Microvascular dysfunction has been demonstrated [15]. This could be explained by the fact that irradiated tissues suffer from chronic oxidative stress accompanied by increased production of reactive oxygen species [16]. Overproduction of reactive oxygen species is also regarded as an integral part of atherosclerosis [17]. In vitro studies have suggested that radiation induces endothelial activation characterized by activation of the transcription factor nuclear factor kappa beta (NF-κB), resulting in alterations in vascular adhesion molecule expression and chemokine and cytokine production [18‐21]. The activated endothelium is prothrombotic as a result of leucocyte-endothelial cell or platelet-endothelial cell adherence, leucocyte infiltration into tissue and thrombus formation [22‐24]. By comparing irradiated arteries with nonirradiated arteries from the same patient, it has been possible to confirm NF-κB activation by RT in humans [25]. Activation of NF-κB is regarded as one of the most important and early events in endothelial activation [26]. Leukocyte adhesion to endothelial cells and thrombi can block the vascular lumen, as can the growth of endothelial cell colonies during vascular regeneration [27‐29]. These alterations cause chronic injury to endothelial cells, which can lead to visible changes over months to years. Fajardo described the morphologic patterns of the effect of radiation on mammalian tissues [30]. Radiation does not produce pathognomonic morphologic features. However, a consistent feature is the lack or paucity of a cellular inflammatory response. The most radiosensitive blood capillaries and sinusoids can exhibit irregular cytoplasm with the formation of pseudopodia, swelling of ‘blebs’ in the cytoplasm, detachment of endothelial cells from the basal lamina, cell pyknosis, rupture of the plasma membrane, thrombosis, and rupture of the capillary wall.

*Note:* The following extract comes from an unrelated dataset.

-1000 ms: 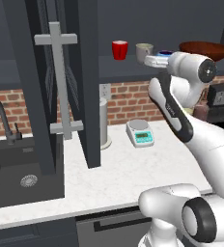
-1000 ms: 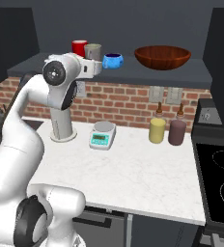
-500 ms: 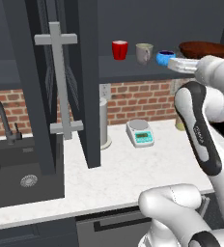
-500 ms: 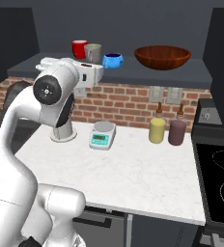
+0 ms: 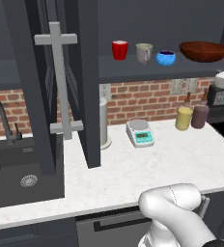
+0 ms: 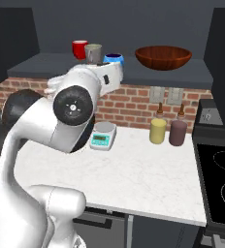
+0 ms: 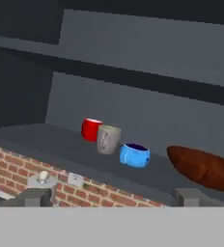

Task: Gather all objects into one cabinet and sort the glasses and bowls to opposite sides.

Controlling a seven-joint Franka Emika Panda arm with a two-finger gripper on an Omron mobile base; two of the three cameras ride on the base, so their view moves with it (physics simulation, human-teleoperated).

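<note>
Four vessels stand in a row on the dark shelf [image 5: 147, 70] of the open cabinet. From left to right they are the red cup [image 5: 119, 49], the grey-beige mug [image 5: 144, 53], the small blue bowl [image 5: 166, 58] and the wide brown bowl [image 5: 204, 50]. The hand view shows the same row from below: red cup [image 7: 91, 129], mug [image 7: 107, 139], blue bowl [image 7: 134, 155], brown bowl [image 7: 205, 169]. My gripper [image 7: 113, 198] is open, its tips wide apart with nothing between them, back from the shelf. My arm [image 6: 75, 101] hides the hand in the right base view.
The cabinet door [image 5: 87, 82] stands open at the left, with its silver bar handle [image 5: 61, 82]. On the counter are a scale [image 5: 140, 132], a yellow bottle [image 5: 184, 118] and a dark-brown bottle [image 5: 199, 116]. A sink [image 5: 22, 176] lies left, a stove [image 6: 221, 179] right.
My arm has swung right and back from the shelf, away from the blue bowl, almost leaving the left base view. The four vessels have not moved.
</note>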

The risk and severity of late reactions depend on several factors. Radiation-related treatment factors included the total dose, the dose per fraction, and the schedule of treatment. Late effects are generally more sensitive to changes in fraction size and less sensitive to changes in overall treatment time [31, 32]. When a relatively large dose of radiation is administered, blood vessels tend to develop edema, thrombosis, and hemorrhage. In contrast, when a lower dose of radiation is given, vascular injury is not initially evident but rather manifests as delayed telangiectasia formation and hemorrhagic infarcts until 1–2 years after the completion of radiation exposure [30, 33].

Patient-related factors include age at the time of RT, trauma, or surgery at an irradiated site and comorbidities, particularly those involving impaired vascularity, such as diabetes and hypertension [34, 35]. Patients with scleroderma and systemic lupus erythematosus are at increased risk of severe toxicity [36].

Several factors could have triggered this incident. She had developed widespread telangiectasia, a sign of radiation-induced injury to the vessels of the irradiated breast. Blood analysis revealed an elevated level of serum lipids even though she was taking atorvastatin. Tamoxifen, which is known to be thrombotic, was used as part of her treatment. She had a history of smoking, although she had stopped smoking more than two decades ago. There was a history of skin sarcoidosis. She had undergone multiple surgical interventions in the treated breast.

The possible presence of a platelet disorder, a vascular factor, or a coagulation factor deficiency was ruled out as a precipitating comorbidity by history, clinical examination, and blood analysis. She did not have any congenital disorders that could be associated with vasculitis. No recent trauma or infection had occurred. Tumor relapse was not observed via magnetic resonance imaging of the breast.

However, which factor caused the sudden unset of this vasculopathic reaction is unclear. Most likely, this incident was multifactorial.

Treatment of radiation-induced vasculopathy depends on the severity of the condition. For nonlife-threatening patients, treatment usually focuses on using medication to relax blood vessels and allow better blood flow. Medication can be prescribed to help prevent blood clots from forming. Radiation-induced atherosclerosis and stenosis of large vessels are treated as nonradiation-induced lesions without increased mortality [9].